When we are in chaos, however, we get hit with the unexpected. Things around us aren’t working as we thought they should, and the complexity of the world comes flooding in. In chaos, we are in the domain of the unknown, and it gives us high anxiety that our model of reality must be wrong/too simple.

And this dichotomy between chaos and order is even mirrored in the hemispheric structure of our brains, as outlined in Dr. Iain McGilchrist’s book The Master and His Emissary: The Divided Brain and the Making of the Western World. Generally, the right hemisphere deals with chaos(the unknown/the exception to the rules) and the left hemisphere with order (the known/the rules).

And of course, mythologically, the chaos and order duality is represented by the famous Chinese symbol of Yin and Yang.

Yin and Yang:

In this famous symbol, the white snake represents order while the black snake represents chaos. In mythological terms, order is represented as masculine (father culture) while chaos is represented as feminine (mother nature).

The key takeaway from the Yin and Yang symbol is that, like all dualities, both parts require the other to exist.
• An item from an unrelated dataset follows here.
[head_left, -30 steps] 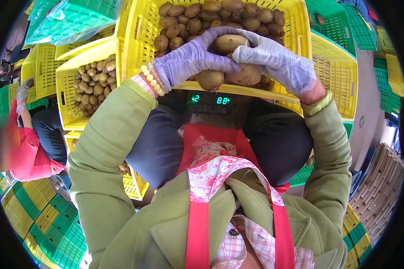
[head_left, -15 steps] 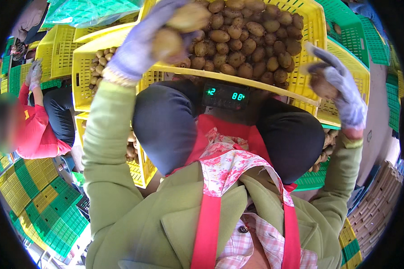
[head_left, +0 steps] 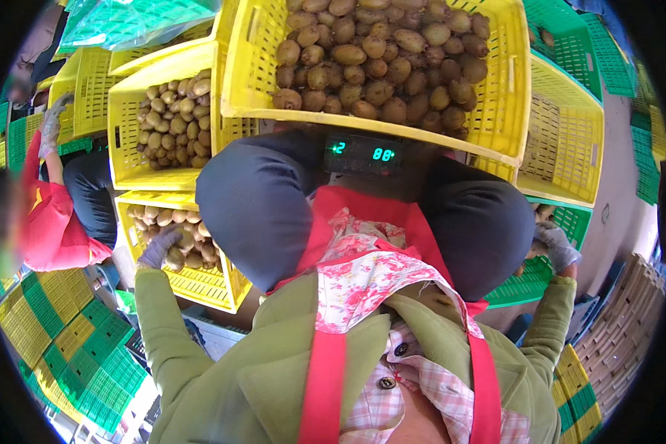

If there was no contrasting black color, you could not even see the white snake (and vice versa). Many forms of spiritual awakening, like the Alan Watts video linked below, hinge on the realization that these dualities can are mutually dependent.

And of course, the other takeaway from the Yin and Yang symbol is that the white snake’s eye is black and the black snake’s eye is white. This represents the possibility of transformation—inside order is the potential for chaos and inside chaos the potential for order.

Conclusion:

We will be expanding this mental framework into a full article in the future. But for now, enjoy this more conversational style exploration about chaos and order, the most fundamental mental model of reality.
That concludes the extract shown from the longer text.